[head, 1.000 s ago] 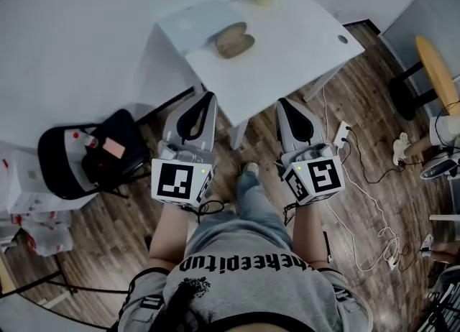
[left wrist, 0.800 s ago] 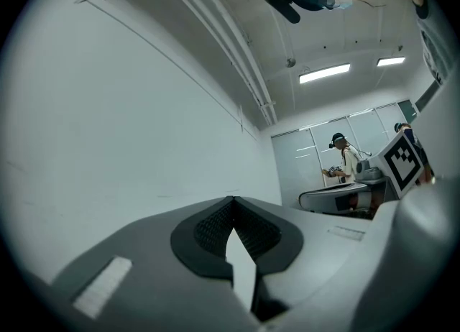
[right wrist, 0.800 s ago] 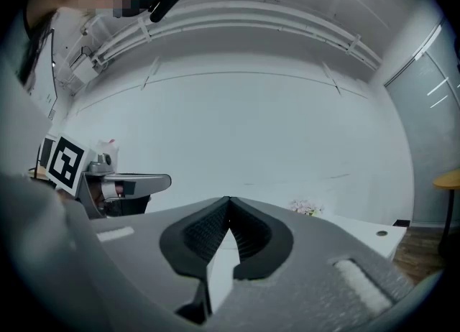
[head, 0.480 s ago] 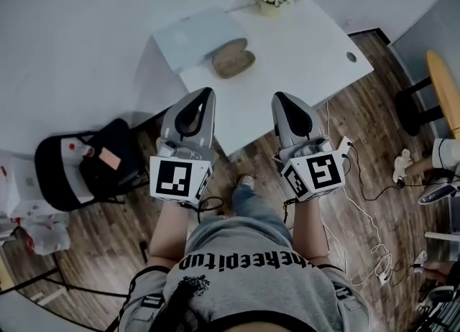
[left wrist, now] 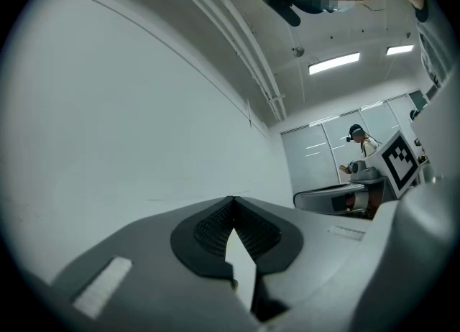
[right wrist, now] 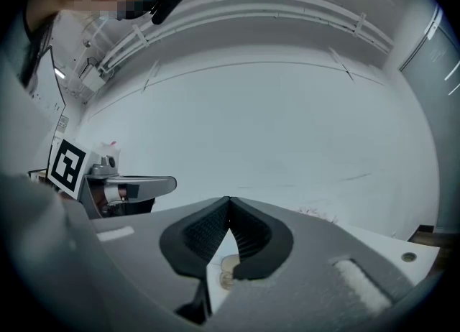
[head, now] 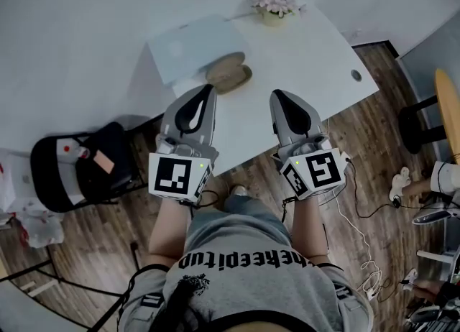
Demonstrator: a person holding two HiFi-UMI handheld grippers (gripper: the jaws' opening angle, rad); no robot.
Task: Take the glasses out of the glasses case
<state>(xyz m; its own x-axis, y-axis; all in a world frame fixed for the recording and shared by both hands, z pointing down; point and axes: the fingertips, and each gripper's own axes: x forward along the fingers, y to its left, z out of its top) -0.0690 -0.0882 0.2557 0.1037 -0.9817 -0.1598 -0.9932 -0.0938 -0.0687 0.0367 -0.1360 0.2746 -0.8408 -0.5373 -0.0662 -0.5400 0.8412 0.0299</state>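
One steep overhead, two low forward

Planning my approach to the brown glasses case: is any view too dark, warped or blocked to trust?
Head view: dim, dark corners, bent edges; the brown oval glasses case on the white table reads clearly. Left gripper view: black border, bright ceiling light strips, only white wall beyond the shut left gripper, no case. Right gripper view: same warp; case only a sliver below the shut right gripper.

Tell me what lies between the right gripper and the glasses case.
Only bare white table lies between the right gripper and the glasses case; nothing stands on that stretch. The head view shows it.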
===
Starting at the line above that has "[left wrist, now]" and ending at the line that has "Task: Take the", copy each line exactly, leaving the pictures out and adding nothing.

• _Exercise solution_:
[left wrist, now] 
[right wrist, now] 
[head, now] 
Demonstrator: a person holding two HiFi-UMI handheld grippers (gripper: the jaws' opening angle, rad); no robot.
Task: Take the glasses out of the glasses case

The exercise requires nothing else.